PROMPT:
Please give back the listing below word for word and drop any images.

▽

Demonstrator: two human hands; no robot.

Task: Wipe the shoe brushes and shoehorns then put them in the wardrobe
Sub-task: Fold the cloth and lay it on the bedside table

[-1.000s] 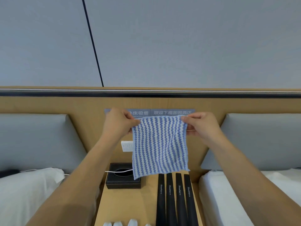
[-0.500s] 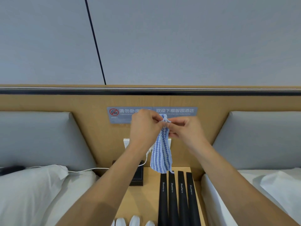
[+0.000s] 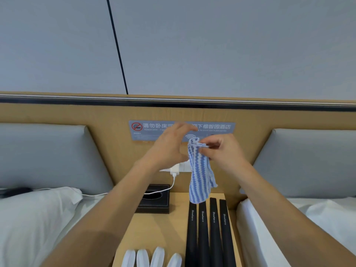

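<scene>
Up high, the right hand (image 3: 223,151) pinches a folded, ribbed blue-and-white striped cloth (image 3: 200,174); the left hand (image 3: 169,145) hovers released beside it, above four slim matte-black shoehorns (image 3: 209,232) on the wooden counter (image 3: 154,232).

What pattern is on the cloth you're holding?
Blue and white wavy stripes running down the cloth, pinched by the right hand; seen in the head view.

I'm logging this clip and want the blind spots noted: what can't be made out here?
- Head view: white items, perhaps the brushes, cut off by the bottom edge.
- Shoehorns: near ends cut off by the same edge; one far end is behind the hanging cloth.
- Sign: middle text hidden by the left hand.
- Wardrobe: not in view.
</scene>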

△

WRITTEN RESPONSE:
Demonstrator: two human hands; no robot.

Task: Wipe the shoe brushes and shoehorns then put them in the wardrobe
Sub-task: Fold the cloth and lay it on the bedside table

[-1.000s] 
[-0.500s] 
[+0.000s] 

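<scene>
Up high, the right hand (image 3: 223,151) pinches a folded, ribbed blue-and-white striped cloth (image 3: 200,174); the left hand (image 3: 169,145) hovers released beside it, above four slim matte-black shoehorns (image 3: 209,232) on the wooden counter (image 3: 154,232).

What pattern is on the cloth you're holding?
Blue and white wavy stripes running down the cloth, pinched by the right hand; seen in the head view.

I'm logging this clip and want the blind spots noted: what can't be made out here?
- Head view: white items, perhaps the brushes, cut off by the bottom edge.
- Shoehorns: near ends cut off by the same edge; one far end is behind the hanging cloth.
- Sign: middle text hidden by the left hand.
- Wardrobe: not in view.
</scene>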

This is the complete answer.